Na terra de Adelaide, em Unhais-o-Velho, no concelho de Pampilhosa da Serra, era por ela e não pelo irmão Carlos que os rapazes chamavam quando queriam jogar à bola. Mas nem todos aplaudiam. "Sai daí que isso é para homens", ouvia a miúda de cabelo curto, ainda a revolução dos cravos estava por chegar. A revolução já tinha chegado há uma dúzia de anos quando, na freguesia de Modivas, em Vila do Conde, Edite começou a improvisar balizas nos campos de terra batida. Era a única menina entre os meninos. A avó torcia o nariz. Ela fugia. Em Lisboa, Carla disputava a bola com os rapazes da escola. Tal como faria Diana, vinte anos depois, nos descampados de Ourém. Ou como fez Matilde, no corredor da casa lisboeta. Adelaide Almeida, Carla Couto, Edite Fernandes, Matilde Fidalgo e Diana Silva são donas da bola. Têm entre 21 e 56 anos e representam três gerações de mulheres que jogam futebol desde sempre e que aplaudem o apuramento, pela primeira vez, da Selecção A para a fase final de um campeonato europeu. As portuguesas vão estar no Euro 2017, que se disputa na Holanda entre 16 de Julho e 6 de Agosto. Um marco histórico no futebol feminino.

Orgulho e preconceito

"Vai para casa coser meias." Adelaide, nascida em 1960, recorda os comentários que ouvia em campo. "Para mim, as bocas funcionavam como uma vitamina", conta, risonha, sentada num muro em frente ao Clube Futebol Benfica, o histórico "Fófó", onde é hoje treinadora adjunta das seniores. A jogadora de Unhais-o-Velho foi uma das atletas que disputou o primeiro jogo oficial da Selecção feminina de futebol, a 10 de Outubro de 1982, em Solothurn, na Suíça. As portuguesas lutavam pelo apuramento para o primeiro campeonato europeu, o UEFA European Competition for Representative Women's Teams. No grupo de Portugal, estavam as selecções da Suíça, de Itália e de França. As atletas nacionais estreavam-se nas partidas de qualificação para o Euro com uma derrota por 2-0 contra as jogadoras suíças, como reportava, então, João Alves da Costa, enviado especial do jornal A Bola. "Terminou à chuva a primeira lição do primeiro ano de escolaridade das meninas portuguesas nesta escola de futebol europeu de alta competição. E, como geralmente caloiros e caloiras dizem ao chegar a casa depois da abertura das aulas: 'Foi só a apresentação'. A Selecção feminina de Portugal, que ontem conheceu o sal doloroso (mas ensinativo) de um baptismo, teve até o condão de não se limitar a comparecer na 'aula' e dizer o seu nome às 'professoras' de um outro ritmo de futebol, naturalmente mais organizado e atlético, mais poderoso e mecanizado." O repórter testemunhava a presença de 400 emigrantes portugueses vindos de todos os cantos de terras helvéticas. "Muitas senhoras e raparigas na assistência, brandindo bandeiras de Portugal, imensas, colando-as e pregando-as às tribunas como se fossem roupa a secar. (…) E resolveram-se a gritar pelas jovens portuguesas como se ali estivessem os 'craques' masculinos."

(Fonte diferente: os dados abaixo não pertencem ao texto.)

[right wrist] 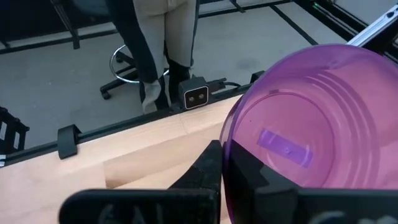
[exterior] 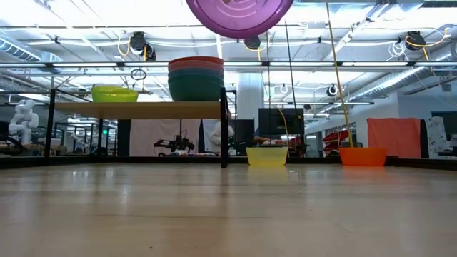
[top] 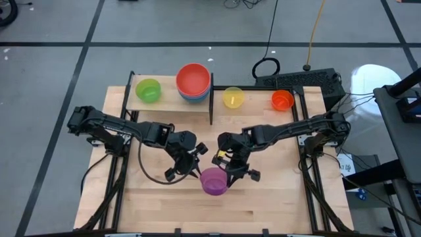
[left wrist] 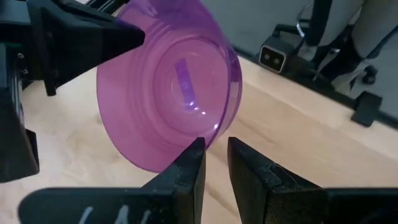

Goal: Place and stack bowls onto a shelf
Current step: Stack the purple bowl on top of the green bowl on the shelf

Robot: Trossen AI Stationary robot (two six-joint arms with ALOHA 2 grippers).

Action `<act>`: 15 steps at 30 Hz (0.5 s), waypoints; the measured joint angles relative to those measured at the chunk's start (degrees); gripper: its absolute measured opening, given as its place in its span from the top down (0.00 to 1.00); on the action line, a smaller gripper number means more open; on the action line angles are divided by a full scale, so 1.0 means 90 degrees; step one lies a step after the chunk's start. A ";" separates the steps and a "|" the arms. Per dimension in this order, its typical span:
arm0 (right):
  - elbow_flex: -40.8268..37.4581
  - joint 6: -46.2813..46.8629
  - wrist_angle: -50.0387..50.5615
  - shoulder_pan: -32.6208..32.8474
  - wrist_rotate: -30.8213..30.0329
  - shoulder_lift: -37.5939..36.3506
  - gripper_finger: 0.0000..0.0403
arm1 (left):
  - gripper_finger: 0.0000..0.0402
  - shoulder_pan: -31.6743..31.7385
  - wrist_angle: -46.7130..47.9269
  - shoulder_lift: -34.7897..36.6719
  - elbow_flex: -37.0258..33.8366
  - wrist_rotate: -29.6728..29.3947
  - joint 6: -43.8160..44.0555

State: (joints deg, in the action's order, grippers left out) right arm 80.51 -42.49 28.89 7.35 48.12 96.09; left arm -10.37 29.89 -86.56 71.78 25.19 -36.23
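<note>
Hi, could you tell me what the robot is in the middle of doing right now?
It is putting bowls on the shelf. The right gripper holds the purple bowl by its rim, lifted above the front of the table, with the left gripper close beside it, its fingers nearly closed and gripping nothing. On the shelf sit the green bowl and a stack of larger bowls with the red bowl on top. The yellow bowl and orange bowl wait on the table.
</note>
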 joint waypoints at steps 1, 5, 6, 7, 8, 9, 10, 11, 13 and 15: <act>0.0000 0.0033 0.0001 0.0007 0.0000 0.0000 1.00 | 0.82 0.0000 0.0001 0.0000 0.0000 0.0041 0.0073; 0.0000 0.0116 -0.0064 0.0008 0.0003 0.0000 1.00 | 0.82 0.0002 -0.0005 0.0000 -0.0001 0.0111 0.0182; 0.0000 0.0116 -0.0086 0.0017 0.0009 0.0000 1.00 | 0.82 0.0008 -0.0007 0.0000 0.0000 0.0146 0.0177; 0.0000 0.0121 -0.0095 0.0025 -0.0001 0.0000 1.00 | 0.82 0.0021 -0.0005 0.0000 0.0000 0.0192 0.0182; 0.0000 0.0156 -0.0093 0.0030 -0.0041 0.0000 1.00 | 0.82 0.0039 -0.0003 0.0000 -0.0002 0.0211 0.0223; 0.0000 0.0262 -0.0095 0.0033 -0.0152 0.0000 1.00 | 0.82 0.0054 0.0004 0.0000 -0.0001 0.0214 0.0313; 0.0000 0.0400 -0.0098 0.0035 -0.0272 0.0000 1.00 | 0.82 0.0080 0.0011 0.0000 0.0000 0.0219 0.0441; 0.0000 0.0545 -0.0101 0.0034 -0.0414 0.0000 1.00 | 0.82 0.0104 0.0019 0.0000 0.0000 0.0224 0.0581; 0.0000 0.0717 -0.0096 0.0028 -0.0590 0.0005 1.00 | 0.82 0.0156 0.0024 0.0000 -0.0002 0.0226 0.0768; 0.0000 0.0739 -0.0088 0.0025 -0.0682 0.0005 1.00 | 0.82 0.0163 0.0043 0.0000 -0.0002 0.0226 0.0782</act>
State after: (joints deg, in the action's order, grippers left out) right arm 80.51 -35.84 28.09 7.57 41.99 96.14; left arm -8.91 30.28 -86.56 71.77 27.22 -29.19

A 10 de Outubro de 1982, a Selecção feminina portuguesa de futebol disputava na Suíça o seu primeiro jogo oficial, de apuramento para o campeonato da Europa. Adelaide Almeida vestia a camisola número 8.
A 10 de Outubro de 1982, a Selecção feminina portuguesa de futebol disputava na Suíça o seu primeiro jogo oficial, de apuramento para o campeonato da Europa. Adelaide Almeida vestia a camisola número 8.
As atletas portuguesas já tinham dado nas vistas quando se estrearam, como Selecção, num jogo particular com a França, a 24 de Outubro de 1981, na cidade de Le Mans. Um convite da Federação Francesa de Futebol. O jogo acabou num empate sem golos. "Convidadas… 'para perder', portuguesas surpreenderam tudo e todos", destacava Bruno Santos, correspondente do jornal A Bola. "A realidade do futebol feminino, nos dois países, é bem diversa. Em Portugal, apenas quatrocentas futebolistas filiadas de dezassete equipas, ligadas apenas a três associações, Leiria, Coimbra e Porto. As futebolistas francesas filiadas já vão em 25 mil…", salientava o jornalista.

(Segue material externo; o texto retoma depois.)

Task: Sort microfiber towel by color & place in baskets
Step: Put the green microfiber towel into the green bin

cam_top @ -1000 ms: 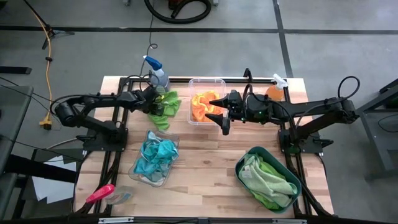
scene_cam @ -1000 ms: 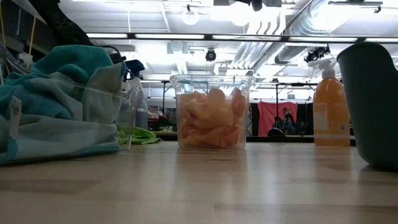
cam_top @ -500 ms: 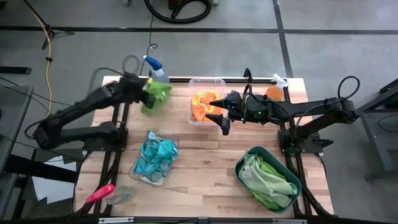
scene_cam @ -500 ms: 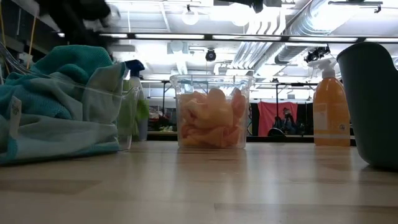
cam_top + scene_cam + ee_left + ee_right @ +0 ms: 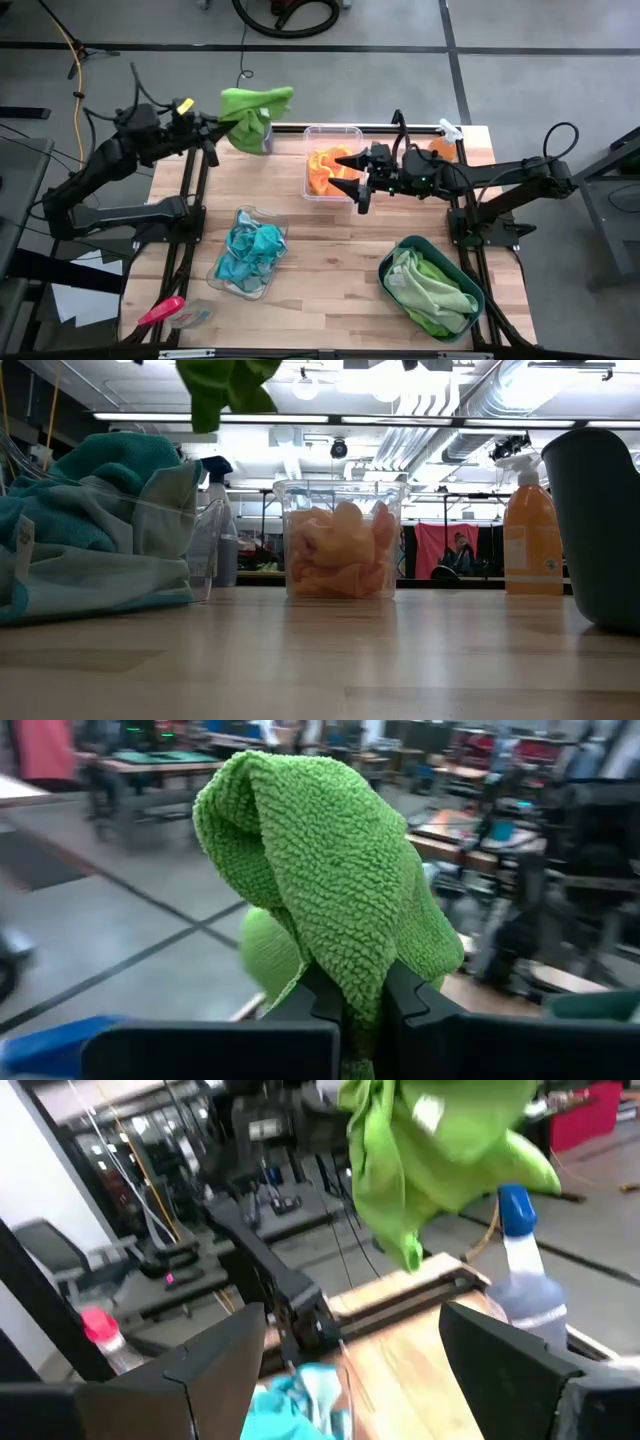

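My left gripper [image 5: 222, 124] is raised high over the table's far left corner, shut on a lime green towel [image 5: 252, 108] [image 5: 330, 890] [image 5: 430, 1155] [image 5: 225, 385]. My right gripper [image 5: 345, 172] [image 5: 350, 1330] hovers open over the clear deep tub [image 5: 330, 160] [image 5: 338, 540], which holds orange towels [image 5: 322, 168]. Light blue towels [image 5: 250, 250] fill the clear shallow dish [image 5: 225, 285] at near left. More lime green towels [image 5: 430, 285] lie in the dark teal basin [image 5: 398, 250] at near right. My left gripper pinches the lime green towel between its two fingers [image 5: 405, 995], on a bunched fold [image 5: 360, 980] of several layers. The towel is lifted clear of the table. It bulges up past the fingertips and drapes loosely around them.
A blue-capped spray bottle [image 5: 252, 112] [image 5: 525, 1285] stands at the far left edge, partly behind the lifted towel. An orange spray bottle [image 5: 443, 143] [image 5: 530, 525] stands at far right. A pink-handled tool [image 5: 160, 312] lies at the near left corner. Bare wood shows in the table's middle.
My left gripper took the lime green towel off the table beside the tub and rose steeply, swinging toward the far left corner. The towel went from lying on the wood to hanging clear, high above it. My right arm kept still.
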### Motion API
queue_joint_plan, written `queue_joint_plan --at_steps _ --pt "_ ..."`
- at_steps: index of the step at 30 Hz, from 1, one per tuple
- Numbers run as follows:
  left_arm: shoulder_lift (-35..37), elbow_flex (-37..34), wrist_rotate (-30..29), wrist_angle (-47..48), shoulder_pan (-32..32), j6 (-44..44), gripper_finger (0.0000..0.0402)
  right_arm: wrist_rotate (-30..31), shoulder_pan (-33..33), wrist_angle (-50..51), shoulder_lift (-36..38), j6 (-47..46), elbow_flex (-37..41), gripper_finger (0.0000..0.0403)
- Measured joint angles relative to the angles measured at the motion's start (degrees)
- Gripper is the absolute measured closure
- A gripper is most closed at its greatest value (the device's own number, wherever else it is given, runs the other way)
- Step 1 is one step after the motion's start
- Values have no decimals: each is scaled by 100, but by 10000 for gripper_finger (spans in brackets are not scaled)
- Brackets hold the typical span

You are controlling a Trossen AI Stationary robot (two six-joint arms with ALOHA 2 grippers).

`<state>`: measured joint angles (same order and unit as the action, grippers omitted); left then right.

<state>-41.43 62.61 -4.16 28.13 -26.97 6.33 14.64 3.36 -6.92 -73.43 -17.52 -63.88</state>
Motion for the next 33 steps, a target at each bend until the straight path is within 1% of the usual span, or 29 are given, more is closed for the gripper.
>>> queue_joint_plan --at_steps 4,9,13,17,20,25,29,33 --pt "-355 -6 10 -356 566 -1 400 0 0 -228 0 364 -9 105" --pt "-1060 -11 13 -982 1284 -410 400 8 7 88 -47 945 -294 105" --pt "-1534 -12 9 -1200 1690 -895 400 22 7 560 -105 1247 -657 105" --pt "-1749 -15 11 -1273 1880 -959 400 174 7 1283 -208 1551 -1022 105" --pt "-1842 -12 48 -1439 1977 -973 400 192 4 1445 -334 1752 -1190 105" --pt "-1966 -11 108 -1840 2052 -1001 400 185 -29 1408 -576 2056 -1235 105" --pt "-2037 -11 111 -2034 2077 -1001 400 159 -37 1100 -800 2103 -1235 105" --pt "-2180 -9 252 -2289 2077 -995 400 -75 -37 702 -980 2103 -1235 105"
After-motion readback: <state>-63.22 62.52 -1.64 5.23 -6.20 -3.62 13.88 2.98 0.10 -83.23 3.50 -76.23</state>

Embora com atraso face aos restantes países europeus, o futebol feminino português estava a ganhar um pequeno fôlego que voltou depois a estancar. "No final de 1983, a Selecção feminina foi extinta por indicação do então presidente da FPF e do presidente da Comissão de Futebol Feminino da UEFA. Houve um interregno de 10 anos, tendo sido retomada em 1993, a 11 de Novembro, num particular diante da Suécia", indica a Federação Portuguesa de Futebol (FPF).

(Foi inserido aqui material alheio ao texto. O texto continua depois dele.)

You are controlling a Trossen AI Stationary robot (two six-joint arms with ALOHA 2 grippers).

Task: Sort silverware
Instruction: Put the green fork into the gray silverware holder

Enquanto Portugal estava estagnado, outros países desenvolviam a modalidade, aumentando o número de atletas federadas, o que levou a um atraso crónico português no campo futebolístico feminino. Que estará a ser recuperado nos últimos anos. E agora, pela primeira vez, a Selecção A de futebol feminino conseguiu qualificar-se para disputar uma fase final do campeonato da Europa, onde vai defrontar a Inglaterra, a Escócia e a Espanha no grupo D da competição.

Este foi um apuramento suado mas conseguido numa era em que as candidatas portuguesas ao mundo do futebol estão a engrossar fileiras. Hoje existem mais de três mil mulheres futebolistas federadas em Portugal. "Em Novembro de 2016, registámos 3.113 jogadoras na FPF, mais 630 do que em período homólogo do ano anterior, representando um crescimento na ordem dos 20%", indica Mónica Jorge, directora do futebol feminino na Federação Portuguesa de Futebol. Um número ainda envergonhado face a países como a Alemanha, com 258 mil futebolistas federadas, Suécia, com 168 mil, França, com 73 mil, ou até mesmo Espanha, com 31 mil. Ganhar terreno parece não ser fácil. Mas são cada vez mais os pais que levam as meninas aos clubes de futebol. "Eles são professores, advogados, directores, engenheiros. Antigamente, os pais tinham vergonha que as filhas jogassem à bola. Hoje, têm orgulho. O futebol feminino agora está na moda, mas tivemos de cortar muito pano para fazer o molde", diz Adelaide. E o molde ainda está fresco.

Matilde, 22 anos, a número 5 da "equipa das quinas" e capitã do "Fófó", lembra-se bem do seu primeiro jogo como titular ao serviço da Selecção sub-19, no Estádio do Jamor. "Olhei para a bancada e vi três pessoas: a minha mãe, o meu irmão e a namorada", conta. "Hoje em dia, aqui no 'Fófó', os homens até já fazem um churrasquinho e ficam a ver o jogo. Como fomos campeãs por duas vezes, demos alguma visibilidade ao clube. Não sinto quaisquer preconceitos", diz a jogadora.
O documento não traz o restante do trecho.